SUPPLIED RECORDS: Begin

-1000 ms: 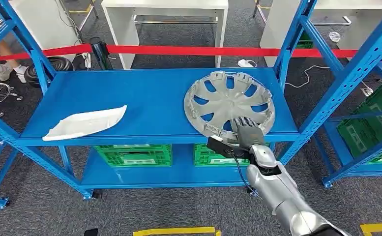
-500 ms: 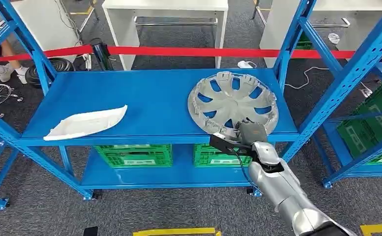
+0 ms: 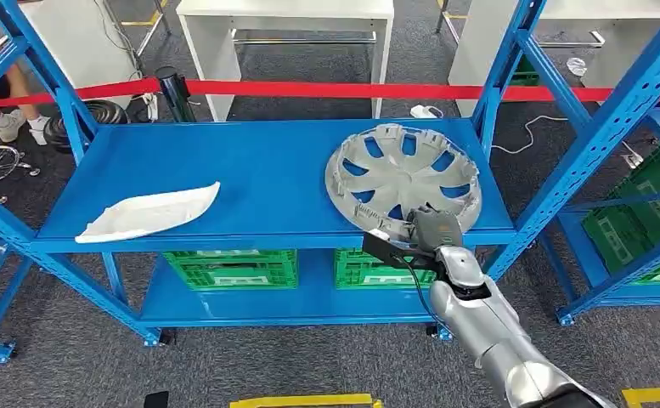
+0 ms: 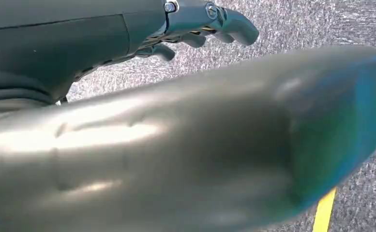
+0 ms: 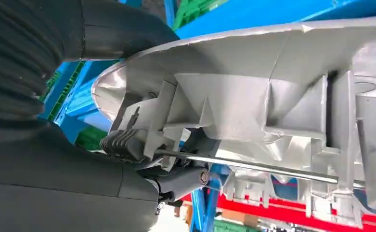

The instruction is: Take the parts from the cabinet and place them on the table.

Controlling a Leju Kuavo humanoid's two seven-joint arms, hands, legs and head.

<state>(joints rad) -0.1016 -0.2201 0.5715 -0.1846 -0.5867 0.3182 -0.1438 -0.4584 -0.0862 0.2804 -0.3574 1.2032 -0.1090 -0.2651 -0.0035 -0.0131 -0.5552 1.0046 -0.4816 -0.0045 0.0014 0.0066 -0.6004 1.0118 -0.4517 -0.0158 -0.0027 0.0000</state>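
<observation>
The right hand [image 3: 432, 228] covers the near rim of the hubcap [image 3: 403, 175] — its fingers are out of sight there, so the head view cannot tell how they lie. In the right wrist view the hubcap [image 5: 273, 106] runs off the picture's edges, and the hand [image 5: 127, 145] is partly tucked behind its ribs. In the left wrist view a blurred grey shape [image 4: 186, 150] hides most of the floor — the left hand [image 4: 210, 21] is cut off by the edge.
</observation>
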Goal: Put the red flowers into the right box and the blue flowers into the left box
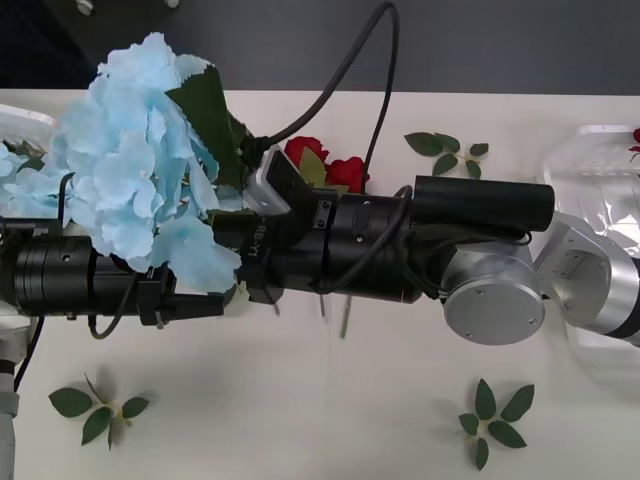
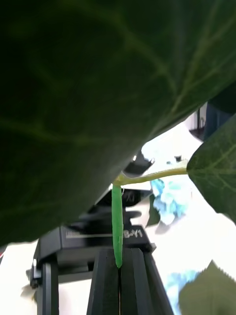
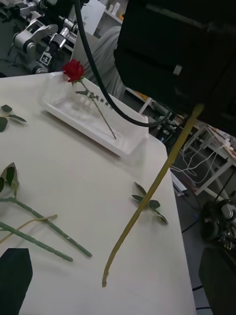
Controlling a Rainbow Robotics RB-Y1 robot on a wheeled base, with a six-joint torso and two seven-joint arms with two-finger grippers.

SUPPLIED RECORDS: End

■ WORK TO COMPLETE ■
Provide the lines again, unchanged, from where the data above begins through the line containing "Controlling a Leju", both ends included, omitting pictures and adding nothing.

■ RESULT FOR THIS TASK ■
-1000 ms: 
-500 ms: 
+0 ms: 
+0 ms: 
+0 ms: 

The instruction is: Take the parts from the cabinet and place them on the table.

Controlling a Leju Kuavo humanoid's two seven-joint arms, hands, legs and head.

The required output has been supplied.